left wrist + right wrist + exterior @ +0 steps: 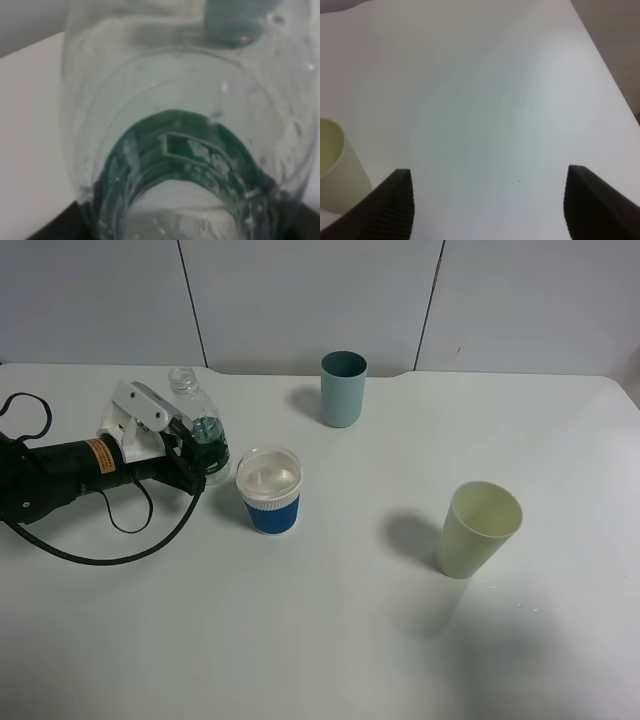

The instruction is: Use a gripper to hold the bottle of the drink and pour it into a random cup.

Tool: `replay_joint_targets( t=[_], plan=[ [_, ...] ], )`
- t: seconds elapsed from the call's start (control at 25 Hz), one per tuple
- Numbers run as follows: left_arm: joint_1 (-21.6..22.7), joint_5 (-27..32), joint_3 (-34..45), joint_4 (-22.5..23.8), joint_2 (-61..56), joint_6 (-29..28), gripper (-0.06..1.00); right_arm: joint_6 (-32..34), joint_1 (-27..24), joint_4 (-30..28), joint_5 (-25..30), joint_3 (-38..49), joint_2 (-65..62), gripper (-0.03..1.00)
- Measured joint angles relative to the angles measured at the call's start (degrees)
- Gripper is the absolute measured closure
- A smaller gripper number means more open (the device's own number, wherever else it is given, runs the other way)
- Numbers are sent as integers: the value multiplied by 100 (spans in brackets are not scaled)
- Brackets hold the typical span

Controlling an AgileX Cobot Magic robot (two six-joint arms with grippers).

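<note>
My left gripper [193,455] sits at the left side of the white table [330,640], its white head reaching in from the black arm. The bottle of the drink [200,430] stands between its fingers, and the fingers close against the bottle's lower body at the green label. In the left wrist view the bottle [190,150] fills nearly the whole picture, pressed right up to the camera, so I report it as gripped.

The bottle's long axis runs nearly upright, leaning slightly, with the open, capless neck at the top and the base down at table level. Whether the base touches the table I cannot tell.

The cup [270,490], blue below and white-ribbed above, stands upright just beside the bottle, on its right in the high view, apart from it.

My right gripper [487,200] is out of the high view; its wrist view shows two dark fingers spread wide apart over bare table, holding nothing, with a pale green cup [335,170] nearby.
</note>
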Motion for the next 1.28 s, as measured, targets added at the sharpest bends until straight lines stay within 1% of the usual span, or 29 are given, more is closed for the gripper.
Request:
replay_joint_targets(
  t=[0.08,0.12,0.24,0.32,0.36,0.48,0.76,1.08,1.28],
  plan=[
    [0,-28,0,5,4,-203,43,0,0,0,0,0,0,33],
    [0,-51,0,5,4,-309,39,0,0,0,0,0,0,33],
    [0,-165,0,5,4,-461,13,0,0,0,0,0,0,33],
    [0,-215,0,5,4,-487,2,0,0,0,0,0,0,33],
    [0,-226,15,5,4,-493,-1,0,0,0,0,0,0,33],
    [0,-239,88,-1,-100,-493,-4,0,0,0,0,0,0,33],
    [0,-260,498,-34,-800,-500,-5,0,0,0,0,0,0,33],
    [0,-260,1232,-487,-1986,-500,-5,0,0,0,0,0,0,33],
    [0,-260,1683,-601,-2778,-500,-5,0,0,0,0,0,0,33]
  ],
)
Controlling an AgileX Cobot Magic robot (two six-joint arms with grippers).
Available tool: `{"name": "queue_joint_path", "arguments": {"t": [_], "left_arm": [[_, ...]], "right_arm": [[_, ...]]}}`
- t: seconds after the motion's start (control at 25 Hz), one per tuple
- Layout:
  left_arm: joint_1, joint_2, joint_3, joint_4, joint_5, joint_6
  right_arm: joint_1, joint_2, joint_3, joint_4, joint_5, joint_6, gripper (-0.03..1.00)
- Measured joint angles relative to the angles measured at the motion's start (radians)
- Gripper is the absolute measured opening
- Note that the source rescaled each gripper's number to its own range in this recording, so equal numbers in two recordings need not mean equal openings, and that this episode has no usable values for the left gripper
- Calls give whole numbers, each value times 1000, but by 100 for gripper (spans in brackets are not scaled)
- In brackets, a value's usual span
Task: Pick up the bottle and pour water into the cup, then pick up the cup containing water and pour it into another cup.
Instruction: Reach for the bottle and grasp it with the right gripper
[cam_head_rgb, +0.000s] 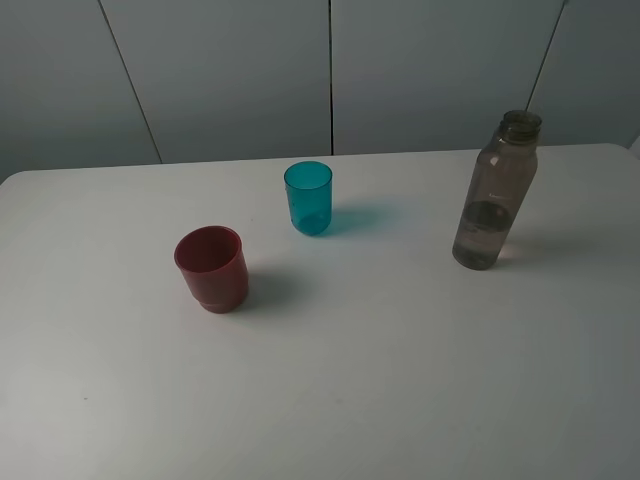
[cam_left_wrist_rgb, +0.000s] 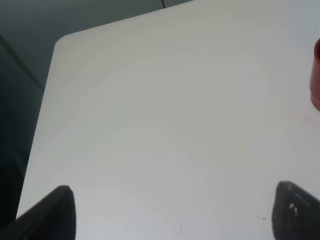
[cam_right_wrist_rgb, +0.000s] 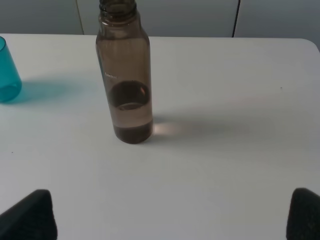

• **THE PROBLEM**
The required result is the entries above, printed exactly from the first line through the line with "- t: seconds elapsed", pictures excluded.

• **SOLUTION TO THIS TASK**
left wrist + right wrist + exterior @ +0 steps: 

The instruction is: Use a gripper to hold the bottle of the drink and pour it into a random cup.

Tool: `replay_joint_targets( t=[_], plan=[ [_, ...] ], )`
- t: seconds elapsed from the call's start (control at 25 Hz), one per tuple

Nothing else belongs in the output.